Sweet Fred slept through his entire baptism, three scoopfuls of water and an anointing with holy oil. He lay in my arms afterward, a heavy warm weight, smelling like cloves (I think that was the oil). My own children are half a generation ahead of my siblings' children, and were, last weekend, at a big high school tennis tournament and swotting for a college management exam. I still felt their presence in the church, surrounded by all the holy noise of our tribe. How lucky we are, my brother and sister and me.

Wednesday, April 15, 2015

Rest in Peace

I had a lovely weekend in Wisconsin celebrating the baptism of my youngest nephew, and godson, Fred. I got sick on the way home and it turned out to be strep throat, so that hasn't been fun, but, far worse than that, I came home to the news that someone I care about had just unexpectedly died.

It was the only son of the man who works for me, who has mowed my pastures and kept my farm in shape for always. I've thought of trying to write about him--the man who died, not his father--so you could understand what a good and genuine person he was, but somehow I can't. Not because I don't know how, but because it doesn't feel right. I suspect my children would say this is not my story; I suspect they would be right.

Anyway it's a sad day for us here. Tomorrow I'll tell you a better story. This is all I have for now.


Thursday, April 9, 2015

Driving While Black And White

By yesterday afternoon I knew what I wanted to blog about today, but I wasn't sure how to say it.

This morning it hit me, hard. While part of me is grateful for the sudden understanding, another part of me rather wishes it hadn't happened. It sucks to be knocked on the head with your own white privilege.

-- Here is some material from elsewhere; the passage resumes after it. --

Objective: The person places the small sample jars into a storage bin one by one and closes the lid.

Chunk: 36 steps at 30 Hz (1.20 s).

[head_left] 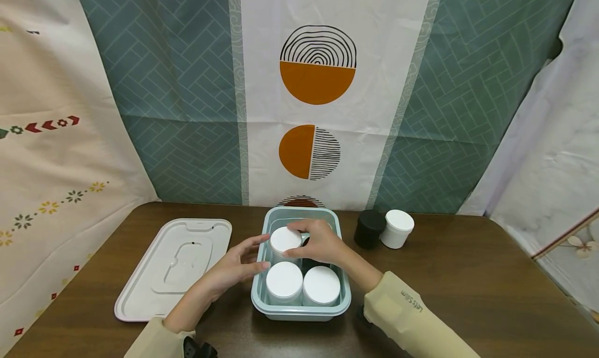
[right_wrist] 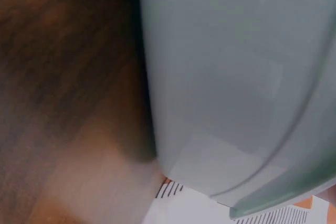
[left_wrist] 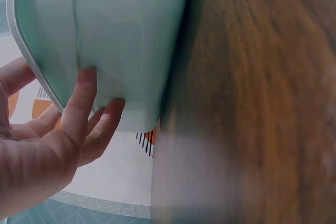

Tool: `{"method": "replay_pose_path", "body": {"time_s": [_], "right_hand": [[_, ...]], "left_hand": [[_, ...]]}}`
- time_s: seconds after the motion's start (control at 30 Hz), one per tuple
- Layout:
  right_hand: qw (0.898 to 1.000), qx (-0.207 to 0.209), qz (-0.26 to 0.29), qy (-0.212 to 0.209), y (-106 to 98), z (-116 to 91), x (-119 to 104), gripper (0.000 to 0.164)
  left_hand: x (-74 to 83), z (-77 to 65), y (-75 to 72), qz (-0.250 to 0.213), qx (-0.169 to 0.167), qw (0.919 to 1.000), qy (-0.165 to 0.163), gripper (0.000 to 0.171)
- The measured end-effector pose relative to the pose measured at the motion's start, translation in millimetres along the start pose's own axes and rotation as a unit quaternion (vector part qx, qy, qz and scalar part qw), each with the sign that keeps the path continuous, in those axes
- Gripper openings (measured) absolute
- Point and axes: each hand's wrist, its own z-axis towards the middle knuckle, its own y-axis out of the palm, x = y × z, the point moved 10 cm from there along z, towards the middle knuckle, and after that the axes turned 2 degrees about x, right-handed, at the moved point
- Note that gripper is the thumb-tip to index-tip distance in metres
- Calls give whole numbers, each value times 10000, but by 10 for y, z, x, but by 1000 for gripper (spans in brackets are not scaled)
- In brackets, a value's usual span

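Right hand curls round a white-lidded jar from above, fingers over the lid edge and side, at the back-left spot inside the bin. Grip from the top probably bc the bin walls and neighbour jars leave no room to come in from the side. Left hand is relaxed and fairly wide, fingertips against the bin's left outer wall w/ the thumb reaching toward the jar; left wrist view shows the fingers flat on the pale green wall, so it looks like bracing the bin rather than gripping anything.

Bin sits mid-surface, toward the near edge. Two more white-lidded jars stand side by side in its front row, touching or nearly so. Back-right slot is mostly hidden by the right hand; something dark shows there, can't tell what.

Around: the bin's flat lid lies on the surface just left of the bin, well apart from the jars. A black jar and a white jar stand together toward the far edge, right of the bin. Patterned cloth hangs behind. Right wrist view gives only blurred bin wall and wood.
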Motion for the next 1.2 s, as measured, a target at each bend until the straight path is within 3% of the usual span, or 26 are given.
{"method": "replay_pose_path", "body": {"time_s": [0.2, 0.7, 0.97, 1.2], "right_hand": [[9994, -256, -210, -133, 71, -7, 2, 53], [9964, -804, -268, -5, 64, -71, 62, 54], [9983, -585, -52, 4, -97, -158, 92, 55], [9992, -234, 206, 230, -357, -256, 236, 53]], "left_hand": [[11, 3, 9, -61, -52, 10000, 39, 67], [6, 7, 13, -103, -24, 9999, 15, 65], [4, 10, 8, -89, 25, 10000, -3, 64], [-3, 5, 0, -97, 24, 9999, 9, 65]]}}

It sucks to understand how far you still have to go.

I'll back up, for comprehension.

Everyone's heard by now about the murder of Walter Scott, a black man in North Charleston, South Carolina, who was pulled over by a white policeman, Michael Slager, because his car had a broken tail light. According to Mr. Slager's initial report, Scott became confrontational, Slager attempted to use his Taser on him, Scott grabbed the Taser, and Slager, feeling his life was in danger, shot him.

It seems as though this account would have been accepted, despite the fact that Slager fired no less than eight bullets, at least five of which hit Scott, all of them entering his back from medium range. Let's repeat: none of the bullets hit him on the front of his body or at close range, which is what you'd reasonably expect from the sort of struggle Slager reported. But it seems Slager's account was accepted, at least for the first two days.

What no one realized is that another man, Feidin Santana, had videotaped the entire episode.  Reportedly Mr. Santana was so sickened by what he saw happen that he nearly erased the tape. When he realized that Slager was going to get away with his actions, he gave the video to Scott's family, who then turned it over to the police. The police chief says he watched it once and was horrified by what he saw.

Because what actually happened was, after being stopped for a broken tail light, Scott got out of the car. There's a brief episode that looks like Slager is attempting to Tase him. Scott began to run. He's fifteen feet away, his back turned, running away, when Slager opens fire. Eight bullets. Then while Scott lays dying, Slager, who had told the department he immediately performed first aid and CPR, cuffs him and does nothing else for several minutes. No first aid, no CPR.

Slager's in jail on murder charges. It's very clear that without the video he would not be.

OK, that's all the facts. Sickening, heartbreaking. Then yesterday, as all this was surfacing on the internet, my friend Kristi, whom I've known for over 20 years, posted on Facebook. She'd gone to get the oil on one of her family's cars changed, and the attendant said, "Hey, you've got a broken tail light--should I fix that for you?"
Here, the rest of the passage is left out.